The Little Known Reason Display Ads Are Big-Data Gold (Agencies, Brands, & Pubs)

@alexalex
BlanketTheWeb
Published in
4 min readFeb 23, 2017

Digital marketers are lucky.

The term big data easily competes for one of the biggest buzzwords of the past decade, or more. You’ve heard things like, “every company is now a data company” or “data is the new currency,” but it’s not always clear for every business model how those philosophies are supposed to take root. Fortunately for those of us in digital marketing, ad-tech is the most advanced (and best funded) big data project to date. Google, Facebook, and essentially every other ad-tech titan is heavily invested in some big data strategy. To compete with each other, most platform data strategies aim to give their best advertisers (biggest ad spenders) more access to the campaign data created from running digital ads. For small businesses, the trend towards walled gardens will un-lock much of the same insights for the little guys who go direct too (think Instagram or Pinterest).

In a big way, big data is responsible for driving the latest innovation in digital marketing (and other industries like AI). A few marketers have been onto the more robust abilities of digital data-driven campaigns for a few years, but the vast majority still over-look the big data angle in online marketing and only look to digital for its long-held and better understood benefits, namely improved costs, new interactivity, and choice placement on personal devices. It’s great how digital advertisers can track data, but many still fail to gather most of it and fully leverage what is already available.

Advertising data is a real marketing currency.

Even though Facebook, Google, and many others make your campaign data available, they won’t exactly push you to look into it. Your favorite platforms have a conflict of interest here - if you run more efficient campaigns, chances are you are cutting ad waste and possibly spending less. Reduced spend isn’t in the interest of your ad purchasing platforms. If you buy online ads, even smaller budgets can net hefty data sets that provide invaluable ROI saving insights. Most platforms allow their client advertisers to access the campaign data from their ad spends, but they don’t tell you very much about what all is available, what it is worth, or how to use it. From years of experience spending millions of dollars on digital campaigns for top brands, I’ve come to expect that your platform sales rep is only likely to highlight the tools and trends that equate to an up-sell, and there are always a few of those polished offerings ready for you in the “support call” agenda.

Though my work generally focus on larger advertising budgets for enterprising brands, let’s use a $1,000 budget for the purposes of this example. Recently Facebook CPMs average $7.19 meaning you’ve just bought 139,000 impressions. While 139K may not sound like a staggering number of impressions, each served ad impression actually contains its own 20+ data-points. To understand these data points let’s quickly consider everything that came together for a single ad impression to take place. For starters, it occurred at a time of day & day of week. Those are your first two data points. Let’s not forget the location which could be as granular as an IP address or as broad as a country code. It also happened on a specific type of smart device, running a certain type of OS, and in one of the various types of browsers (or apps) which displays the ads — hardware/software brands and version numbers are all stored for every impression. These more obvious examples represent your first 10–15 data-points for each ad impression you buy, and as the term CPM implies, you are buying by the thousands. All of the sudden, with our $1,000 budget we are talking about 2.78MM data-points. Is your $1,000 of data interesting yet? Make sure you are capturing it! Most platforms only hang onto certain parts of the data for so long cutting off access beyond your 7, 14, or 30 day historical view.

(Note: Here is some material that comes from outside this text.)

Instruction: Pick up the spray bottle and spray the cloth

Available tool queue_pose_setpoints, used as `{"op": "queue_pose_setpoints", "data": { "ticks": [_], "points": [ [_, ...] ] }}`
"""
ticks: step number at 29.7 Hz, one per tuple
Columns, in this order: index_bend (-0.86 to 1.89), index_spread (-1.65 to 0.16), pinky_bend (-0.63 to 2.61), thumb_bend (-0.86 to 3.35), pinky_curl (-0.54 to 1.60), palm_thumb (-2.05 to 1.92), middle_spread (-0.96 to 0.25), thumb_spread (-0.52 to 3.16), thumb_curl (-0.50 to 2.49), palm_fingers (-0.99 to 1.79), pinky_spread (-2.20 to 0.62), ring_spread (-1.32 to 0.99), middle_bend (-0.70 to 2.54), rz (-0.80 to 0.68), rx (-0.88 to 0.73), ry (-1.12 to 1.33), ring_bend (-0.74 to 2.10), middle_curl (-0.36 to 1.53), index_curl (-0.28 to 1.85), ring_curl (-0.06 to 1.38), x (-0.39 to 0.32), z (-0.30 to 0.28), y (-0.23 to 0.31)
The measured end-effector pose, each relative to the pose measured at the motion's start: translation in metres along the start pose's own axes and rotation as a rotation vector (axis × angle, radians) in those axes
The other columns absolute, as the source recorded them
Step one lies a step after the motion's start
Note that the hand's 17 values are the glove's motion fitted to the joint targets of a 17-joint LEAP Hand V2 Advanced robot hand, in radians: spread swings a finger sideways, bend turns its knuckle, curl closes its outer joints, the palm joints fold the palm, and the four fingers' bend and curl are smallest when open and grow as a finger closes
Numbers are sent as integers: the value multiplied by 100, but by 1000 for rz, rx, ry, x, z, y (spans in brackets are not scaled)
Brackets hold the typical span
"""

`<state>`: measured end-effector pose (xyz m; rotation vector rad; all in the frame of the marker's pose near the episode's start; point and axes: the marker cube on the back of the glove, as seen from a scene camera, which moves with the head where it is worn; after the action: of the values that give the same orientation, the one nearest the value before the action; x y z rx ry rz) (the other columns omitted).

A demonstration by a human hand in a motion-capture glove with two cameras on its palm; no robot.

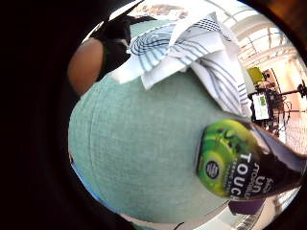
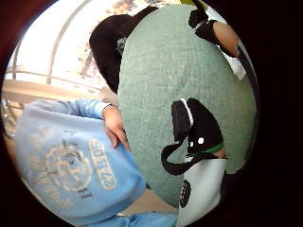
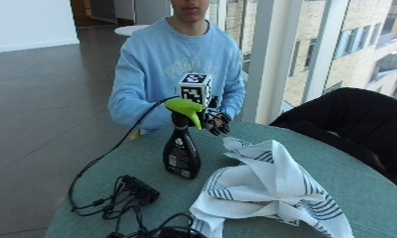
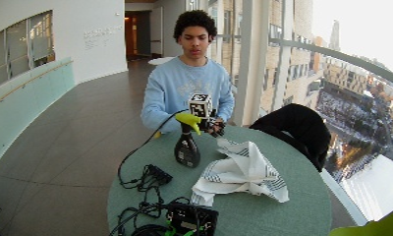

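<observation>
Round green table (image 3: 357,183) carries the crumpled white striped cloth (image 3: 268,191) and, just beside it on the person's side, the dark spray bottle (image 3: 181,151) standing upright with its green trigger head. Gloved right hand (image 3: 216,121) hangs just behind the trigger head, fingers loosely curled, gripping nothing, not touching the bottle
</observation>
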<state>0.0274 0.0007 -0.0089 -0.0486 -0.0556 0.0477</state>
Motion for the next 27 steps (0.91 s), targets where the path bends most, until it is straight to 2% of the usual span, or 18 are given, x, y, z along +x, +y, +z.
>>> {"op": "queue_pose_setpoints", "data": {
  "ticks": [12, 22, 27],
  "points": [
    [14, -36, 18, 17, 27, 68, -11, 119, 33, 72, 20, -7, 29, 180, 127, -138, 26, 36, 30, 29, 22, -25, 93],
    [13, -36, 19, 11, 29, 69, -11, 120, 34, 75, 19, -7, 28, 302, 337, -587, 29, 37, 29, 31, 70, -37, 149],
    [12, -36, 20, 7, 30, 69, -11, 119, 34, 78, 18, -7, 28, 422, 448, -756, 30, 38, 29, 32, 108, -39, 165]
  ]
}}
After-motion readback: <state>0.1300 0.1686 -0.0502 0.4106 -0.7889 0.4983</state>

It is important to keep in mind how big data analysis can inform your brand beyond just the online bidding. Don’t ignore your existing big data. Get your $1,000 worth of data from every dollar you spend and have an expert help you learn to leverage it. An experienced programmatic marketer can help you extract the dollar value (in data) from your campaign spend. You are already paying for it!! In the next post I will outline an example of how to use some of those data-points mentioned above. ← here’s that

That’s it!

Any thoughts? Please leave a comment or get in touch if you have any questions. Usually deep in reporting and metrics, I’m new to writing, so please like and share if you found this interesting. Thanks!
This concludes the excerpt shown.